21/10/2024 10:45:00

William Kentridge in Self portrait as a coffee pot

su Mubi serie in nove episodi con i suoi disegni
William Kentridge in Self portrait as a coffee pot

(di Laura Valentini) "Quando avevo tre anni volevo essere un elefante, ma non ci riuscii;a quindici volevo diventare un direttore di orchestra ma mi fu detto che avrei dovuto conoscere la musica.
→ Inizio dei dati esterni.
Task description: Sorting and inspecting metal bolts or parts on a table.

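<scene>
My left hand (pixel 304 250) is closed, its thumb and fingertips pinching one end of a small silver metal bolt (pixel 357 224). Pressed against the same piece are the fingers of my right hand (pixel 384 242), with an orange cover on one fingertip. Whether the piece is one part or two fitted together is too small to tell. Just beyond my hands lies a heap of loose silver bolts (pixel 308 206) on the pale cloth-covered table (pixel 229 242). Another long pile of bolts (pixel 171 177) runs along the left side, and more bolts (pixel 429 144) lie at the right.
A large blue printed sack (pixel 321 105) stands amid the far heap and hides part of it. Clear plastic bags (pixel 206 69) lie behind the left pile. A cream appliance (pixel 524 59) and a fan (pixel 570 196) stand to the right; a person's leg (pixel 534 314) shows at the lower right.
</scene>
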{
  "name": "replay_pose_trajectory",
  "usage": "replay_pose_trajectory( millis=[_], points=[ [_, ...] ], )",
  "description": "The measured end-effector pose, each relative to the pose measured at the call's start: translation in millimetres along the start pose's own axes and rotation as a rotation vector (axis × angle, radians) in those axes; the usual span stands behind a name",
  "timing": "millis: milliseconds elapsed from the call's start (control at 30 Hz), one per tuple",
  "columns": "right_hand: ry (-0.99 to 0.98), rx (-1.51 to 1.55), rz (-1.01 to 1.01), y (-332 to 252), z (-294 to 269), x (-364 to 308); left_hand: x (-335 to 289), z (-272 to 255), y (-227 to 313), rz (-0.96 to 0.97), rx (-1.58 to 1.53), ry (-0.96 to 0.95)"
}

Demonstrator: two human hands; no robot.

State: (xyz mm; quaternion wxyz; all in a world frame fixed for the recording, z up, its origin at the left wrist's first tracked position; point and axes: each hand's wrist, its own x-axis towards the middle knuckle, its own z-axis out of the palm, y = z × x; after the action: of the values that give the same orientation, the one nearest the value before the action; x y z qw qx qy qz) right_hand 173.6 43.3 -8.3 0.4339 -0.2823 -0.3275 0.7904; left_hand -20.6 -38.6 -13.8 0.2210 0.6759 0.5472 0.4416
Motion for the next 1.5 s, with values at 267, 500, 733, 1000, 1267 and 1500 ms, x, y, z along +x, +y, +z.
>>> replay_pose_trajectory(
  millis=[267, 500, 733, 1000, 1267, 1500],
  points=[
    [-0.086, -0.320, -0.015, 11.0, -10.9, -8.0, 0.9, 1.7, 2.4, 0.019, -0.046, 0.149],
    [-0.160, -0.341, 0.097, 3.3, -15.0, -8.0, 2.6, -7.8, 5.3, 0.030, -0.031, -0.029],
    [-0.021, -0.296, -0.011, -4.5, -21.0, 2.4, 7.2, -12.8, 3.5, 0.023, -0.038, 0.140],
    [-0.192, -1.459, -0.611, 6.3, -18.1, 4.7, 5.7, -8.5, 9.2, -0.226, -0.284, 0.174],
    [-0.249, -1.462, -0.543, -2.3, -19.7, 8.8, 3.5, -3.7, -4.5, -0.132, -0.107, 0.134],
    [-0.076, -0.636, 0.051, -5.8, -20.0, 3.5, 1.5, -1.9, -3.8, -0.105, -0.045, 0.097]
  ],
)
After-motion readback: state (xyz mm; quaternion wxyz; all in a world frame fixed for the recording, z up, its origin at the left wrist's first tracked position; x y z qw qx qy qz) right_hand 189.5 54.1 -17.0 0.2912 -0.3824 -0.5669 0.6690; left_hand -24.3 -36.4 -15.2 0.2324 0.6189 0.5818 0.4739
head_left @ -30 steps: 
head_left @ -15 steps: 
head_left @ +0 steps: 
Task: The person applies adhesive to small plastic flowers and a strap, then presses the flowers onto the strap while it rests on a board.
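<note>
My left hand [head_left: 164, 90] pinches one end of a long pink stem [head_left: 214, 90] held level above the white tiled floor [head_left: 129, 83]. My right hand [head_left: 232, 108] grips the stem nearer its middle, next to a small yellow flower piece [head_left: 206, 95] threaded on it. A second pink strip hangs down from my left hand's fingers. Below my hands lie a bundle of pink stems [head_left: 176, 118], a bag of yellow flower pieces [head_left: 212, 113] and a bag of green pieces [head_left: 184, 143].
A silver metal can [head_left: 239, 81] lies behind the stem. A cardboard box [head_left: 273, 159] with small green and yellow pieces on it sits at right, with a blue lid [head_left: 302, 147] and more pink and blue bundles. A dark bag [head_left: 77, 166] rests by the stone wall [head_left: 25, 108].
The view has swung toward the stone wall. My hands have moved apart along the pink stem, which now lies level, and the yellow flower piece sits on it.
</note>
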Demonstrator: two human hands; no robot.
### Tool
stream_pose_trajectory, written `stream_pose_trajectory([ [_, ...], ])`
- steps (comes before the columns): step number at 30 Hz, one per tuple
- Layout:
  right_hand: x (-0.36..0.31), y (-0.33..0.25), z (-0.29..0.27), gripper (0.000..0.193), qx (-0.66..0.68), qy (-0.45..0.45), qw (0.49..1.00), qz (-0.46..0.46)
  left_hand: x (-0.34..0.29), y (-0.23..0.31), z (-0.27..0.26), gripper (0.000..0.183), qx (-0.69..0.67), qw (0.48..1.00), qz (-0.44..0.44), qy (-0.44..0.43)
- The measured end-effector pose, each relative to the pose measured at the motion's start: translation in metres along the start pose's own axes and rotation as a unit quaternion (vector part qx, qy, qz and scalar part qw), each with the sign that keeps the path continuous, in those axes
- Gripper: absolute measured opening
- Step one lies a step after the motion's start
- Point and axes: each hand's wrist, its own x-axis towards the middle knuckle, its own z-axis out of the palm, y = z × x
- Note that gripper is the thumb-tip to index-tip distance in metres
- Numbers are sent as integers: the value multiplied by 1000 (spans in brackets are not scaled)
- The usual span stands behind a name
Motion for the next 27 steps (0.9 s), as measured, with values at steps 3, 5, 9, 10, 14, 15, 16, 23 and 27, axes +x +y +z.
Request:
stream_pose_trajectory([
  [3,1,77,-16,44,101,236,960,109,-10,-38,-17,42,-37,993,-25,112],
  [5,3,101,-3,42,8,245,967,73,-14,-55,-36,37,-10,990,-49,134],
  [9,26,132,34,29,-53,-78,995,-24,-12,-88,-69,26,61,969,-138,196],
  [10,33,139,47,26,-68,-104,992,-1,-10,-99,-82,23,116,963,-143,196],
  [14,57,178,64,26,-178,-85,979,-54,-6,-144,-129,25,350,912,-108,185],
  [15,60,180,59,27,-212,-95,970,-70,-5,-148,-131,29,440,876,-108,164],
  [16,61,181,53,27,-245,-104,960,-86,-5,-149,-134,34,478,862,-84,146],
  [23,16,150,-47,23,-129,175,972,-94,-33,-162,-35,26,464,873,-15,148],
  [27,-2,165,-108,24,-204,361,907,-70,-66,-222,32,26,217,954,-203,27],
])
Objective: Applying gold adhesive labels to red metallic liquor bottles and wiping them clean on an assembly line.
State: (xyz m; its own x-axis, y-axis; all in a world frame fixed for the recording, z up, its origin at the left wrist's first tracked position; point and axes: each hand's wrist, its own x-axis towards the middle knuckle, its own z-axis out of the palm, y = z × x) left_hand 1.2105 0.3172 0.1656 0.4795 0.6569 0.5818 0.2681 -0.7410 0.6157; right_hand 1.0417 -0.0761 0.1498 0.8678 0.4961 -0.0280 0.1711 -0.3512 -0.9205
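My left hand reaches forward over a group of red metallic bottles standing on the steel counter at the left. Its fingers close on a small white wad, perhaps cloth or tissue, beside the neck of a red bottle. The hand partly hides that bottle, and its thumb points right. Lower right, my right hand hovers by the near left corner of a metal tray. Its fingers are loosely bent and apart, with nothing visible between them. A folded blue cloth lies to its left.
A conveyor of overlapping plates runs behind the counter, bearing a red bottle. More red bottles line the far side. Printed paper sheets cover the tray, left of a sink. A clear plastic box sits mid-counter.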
Così mi ridussi a essere un artista". E' il prologo che l'artista sudafricano William Kentridge pronuncia all'inizio della serie 'Self-Portrait as A Coffee-Pot', nove episodi di un film che propone non solo i suoi disegni che si animano sullo schermo ma anche lui stesso che crea e si racconta, mettendo a nudo il processo creativo.Composta da nove episodi la serie è già visibile in streaming in esclusiva su MUBI.
    Kentridge spiega il significato della parola tedesca feticcio Torchluss panik, letteralmente la paura di una porta che si chiude, ovvero l'ansia che deriva da una scelta che ne preclude altre, così realizzando il limite all'immaginazione. "Inizi con l'intento di dipingere il quadro dell'universo e finisci per ritrarre una caffettiera", spiega l'artista che dialoga con il suo doppio. E così la caffettiera o, meglio il suo disegno, serve a spiegare una legge dell'entropia: facendolo a pezzi si produce il caos. Con la combinazione di animazioni disegnate a mano, collage, performance e musica, nonché dialoghi con il suo alter ego, la serie accoglie lo spettatore nell'intimità dello studio d'artista, dove idee sulla cultura, la storia e la politica e verità sul modo in cui viviamo e pensiamo oggi vengono portate alla luce attraverso la realizzazione di opere d'arte. Girata nel suo studio di Johannesburg durante e dopo la pandemia, questa serie di vignette distinte ma interconnesse in cui l'artista intervista se stesso in un gioco di specchi, appare un inno alla libertà artistica e al potere dell'immaginazione, anche di fronte alla sfida dell'isolamento in spazi chiusi. William Kentridge racconta: "Self-Portrait as a Coffee-Pot è una serie realizzata per offrire agli spettatori un senso e uno spirito di possibilità, dal punto di vista dell'artista. È intesa come un'esperienza polemica su un modo di lavorare, una fiducia nel dare a un'immagine il beneficio del dubbio e vedere cosa ne emerge. In fondo si tratta di una serie che parla dell'ottimismo del 'fare' stesso. C'è un ottimismo intrinseco nell'attività di prendere un foglio bianco all'inizio e avere qualcosa alla fine". E la possibilità di rappresentare se stesso diversi, tanti quali le voci che Kentridge, classe 1955, vuole tradurre nei suoi disegni: "a volte - racconta al suo doppio che in questo caso è seduto in posa da psicanalista - sento di avere un rabbino di 65 anni che cresce dentro di me, altre volte mi sento molto più giovane, oppure una snella ballerina".